Further, we note that your firm’s “Formula File” (a listing of formulations available for compounding), contains formulas for cisapride capsules and cisapride suspension. Another factor that FDA considers in determining whether to exercise its enforcement discretion regarding pharmacy compounding is whether a firm is compounding drugs that are “versions” of drugs that were withdrawn or removed from the market for safety reasons, as is the case with cisapride. If you are compounding products containing cisapride for human use, FDA will not exercise its enforcement discretion to permit this practice, and you will be violating the Act.
The above violations are not intended to be an all-inclusive list of deficiencies at your facility. It is your responsibility to assure that all drug products compounded and processed by any of your pharmacy locations comply with federal laws and regulations.

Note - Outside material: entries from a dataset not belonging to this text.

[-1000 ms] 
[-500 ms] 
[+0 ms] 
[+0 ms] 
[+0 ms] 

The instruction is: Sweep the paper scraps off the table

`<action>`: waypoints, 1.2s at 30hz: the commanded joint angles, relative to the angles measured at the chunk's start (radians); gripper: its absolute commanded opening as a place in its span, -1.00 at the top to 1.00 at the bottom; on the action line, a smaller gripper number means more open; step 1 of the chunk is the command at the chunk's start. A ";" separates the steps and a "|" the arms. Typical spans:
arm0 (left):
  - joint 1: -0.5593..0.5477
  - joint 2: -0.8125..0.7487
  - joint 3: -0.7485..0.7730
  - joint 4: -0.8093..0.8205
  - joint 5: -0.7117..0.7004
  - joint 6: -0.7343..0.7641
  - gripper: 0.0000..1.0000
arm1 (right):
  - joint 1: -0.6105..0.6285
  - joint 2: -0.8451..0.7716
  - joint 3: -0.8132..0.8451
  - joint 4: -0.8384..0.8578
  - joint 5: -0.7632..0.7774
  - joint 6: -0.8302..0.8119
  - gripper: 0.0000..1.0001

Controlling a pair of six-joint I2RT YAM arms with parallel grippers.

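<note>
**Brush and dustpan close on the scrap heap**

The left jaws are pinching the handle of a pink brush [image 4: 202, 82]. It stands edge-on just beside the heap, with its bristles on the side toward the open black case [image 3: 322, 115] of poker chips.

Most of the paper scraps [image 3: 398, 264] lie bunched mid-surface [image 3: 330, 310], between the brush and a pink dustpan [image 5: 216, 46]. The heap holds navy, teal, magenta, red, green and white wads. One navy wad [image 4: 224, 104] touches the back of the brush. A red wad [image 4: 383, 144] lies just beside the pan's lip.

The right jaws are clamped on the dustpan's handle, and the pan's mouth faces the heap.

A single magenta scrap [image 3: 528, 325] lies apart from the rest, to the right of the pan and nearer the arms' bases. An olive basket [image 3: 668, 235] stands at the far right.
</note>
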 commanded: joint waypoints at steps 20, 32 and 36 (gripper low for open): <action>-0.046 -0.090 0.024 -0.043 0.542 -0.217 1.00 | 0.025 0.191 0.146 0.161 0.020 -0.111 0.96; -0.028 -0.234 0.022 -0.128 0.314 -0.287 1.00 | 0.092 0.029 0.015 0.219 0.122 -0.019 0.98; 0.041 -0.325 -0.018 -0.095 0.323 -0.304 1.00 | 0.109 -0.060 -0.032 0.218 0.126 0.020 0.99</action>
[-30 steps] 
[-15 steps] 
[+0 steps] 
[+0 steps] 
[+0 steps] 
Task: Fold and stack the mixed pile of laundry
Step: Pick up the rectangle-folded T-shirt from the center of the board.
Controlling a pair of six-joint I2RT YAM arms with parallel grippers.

You should take prompt action to correct these deviations. Failure to promptly correct these deviations may result in additional regulatory action without further notice. These actions include, but are not limited to, seizure of your products or injunction. Federal agencies are routinely advised of warning letters issued so that they may take this information into account when considering the award of government contracts.
Please notify this office within 15 working days of receipt of this letter of the specific steps that you have taken to correct these violations, including the steps taken to prevent the recurrence of the violations. You should address your reply to this letter to the U. S. Food and Drug Administration, Attention: Jim Lahar, Compliance Officer, at the above address.
Michael A. Chappell
This page was posted on February 3, 2005.